Tasmanian devils are carnivorous marsupials, weighing about 13 to 26 pounds. DFTD, which causes tumors to form on the face and neck of the animal, is spread when the devils bite each other in the face during fighting. Affected devils die within six to 24 months.
In the study, the scientists compared field data from wild populations collected over a 10-year period in northwest Tasmania. Simulation studies suggest that DFTD-related population declines of Tasmanian devils are unlikely to continue in the future.

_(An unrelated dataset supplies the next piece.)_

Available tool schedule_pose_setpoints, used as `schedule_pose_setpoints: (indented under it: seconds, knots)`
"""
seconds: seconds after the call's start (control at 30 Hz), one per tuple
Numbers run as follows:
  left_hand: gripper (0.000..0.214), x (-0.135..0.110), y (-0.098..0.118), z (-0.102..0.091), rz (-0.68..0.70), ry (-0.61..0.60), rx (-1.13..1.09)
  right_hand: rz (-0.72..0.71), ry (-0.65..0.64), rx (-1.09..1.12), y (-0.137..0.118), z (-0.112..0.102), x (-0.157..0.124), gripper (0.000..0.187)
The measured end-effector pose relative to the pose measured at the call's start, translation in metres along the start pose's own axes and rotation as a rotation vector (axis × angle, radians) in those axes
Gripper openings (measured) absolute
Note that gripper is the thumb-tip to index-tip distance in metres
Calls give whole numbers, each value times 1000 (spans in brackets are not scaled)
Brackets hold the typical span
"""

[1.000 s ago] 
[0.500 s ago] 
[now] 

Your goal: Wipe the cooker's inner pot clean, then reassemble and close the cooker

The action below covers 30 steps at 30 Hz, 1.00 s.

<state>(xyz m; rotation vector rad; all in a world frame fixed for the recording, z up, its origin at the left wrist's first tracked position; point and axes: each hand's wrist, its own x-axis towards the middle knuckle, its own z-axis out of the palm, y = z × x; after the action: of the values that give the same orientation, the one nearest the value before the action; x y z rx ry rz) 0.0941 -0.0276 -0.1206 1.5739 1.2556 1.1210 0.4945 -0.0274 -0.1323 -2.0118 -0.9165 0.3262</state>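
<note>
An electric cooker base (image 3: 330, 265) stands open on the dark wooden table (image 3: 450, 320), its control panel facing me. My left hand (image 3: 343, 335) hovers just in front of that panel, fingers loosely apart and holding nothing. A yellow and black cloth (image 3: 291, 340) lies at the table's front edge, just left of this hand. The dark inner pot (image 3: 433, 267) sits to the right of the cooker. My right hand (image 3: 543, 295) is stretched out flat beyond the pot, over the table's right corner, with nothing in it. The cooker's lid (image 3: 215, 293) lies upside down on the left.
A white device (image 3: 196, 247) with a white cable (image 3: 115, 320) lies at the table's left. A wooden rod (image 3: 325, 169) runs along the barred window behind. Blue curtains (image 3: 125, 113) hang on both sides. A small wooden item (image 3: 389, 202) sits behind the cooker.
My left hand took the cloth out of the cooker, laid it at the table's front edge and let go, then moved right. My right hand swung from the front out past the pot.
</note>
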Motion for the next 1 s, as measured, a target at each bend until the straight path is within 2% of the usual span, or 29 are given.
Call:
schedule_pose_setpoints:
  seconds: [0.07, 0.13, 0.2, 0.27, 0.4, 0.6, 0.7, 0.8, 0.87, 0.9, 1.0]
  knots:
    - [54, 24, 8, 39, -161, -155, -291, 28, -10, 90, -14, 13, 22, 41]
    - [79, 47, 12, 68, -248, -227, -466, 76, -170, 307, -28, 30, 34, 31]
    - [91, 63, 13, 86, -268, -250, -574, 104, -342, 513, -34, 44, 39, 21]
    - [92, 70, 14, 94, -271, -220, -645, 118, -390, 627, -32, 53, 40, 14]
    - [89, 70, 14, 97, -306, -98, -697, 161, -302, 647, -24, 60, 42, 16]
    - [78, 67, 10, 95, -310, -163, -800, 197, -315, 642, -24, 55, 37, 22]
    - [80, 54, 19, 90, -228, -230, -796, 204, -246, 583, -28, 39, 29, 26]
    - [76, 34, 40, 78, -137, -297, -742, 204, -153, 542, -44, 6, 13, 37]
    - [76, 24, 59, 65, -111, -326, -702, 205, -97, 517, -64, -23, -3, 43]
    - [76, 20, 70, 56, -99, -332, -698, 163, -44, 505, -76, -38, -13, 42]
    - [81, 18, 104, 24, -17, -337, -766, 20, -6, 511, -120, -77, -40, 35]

It's more likely that the disease will fade out or that the devils will coexist with it, according to the American, Australian and British researchers.
The study was published recently in the journal Ecology.
"Complete eradication of DFTD is not feasible, therefore studying the long-term interactions between devils and tumors will provide a realistic prognosis for the species and at the same time will help us to understand important evolutionary processes," Hamede said in a Swansea news release.
"This is particularly relevant given the recent outbreak of a new transmissible cancer -- devil facial tumor 2 -- affecting devil populations in southeastern Tasmania. Devils seem to be prone to transmissible cancers, so studying epidemic dynamics and evolutionary responses to this type of diseases should be a priority," Hamede said.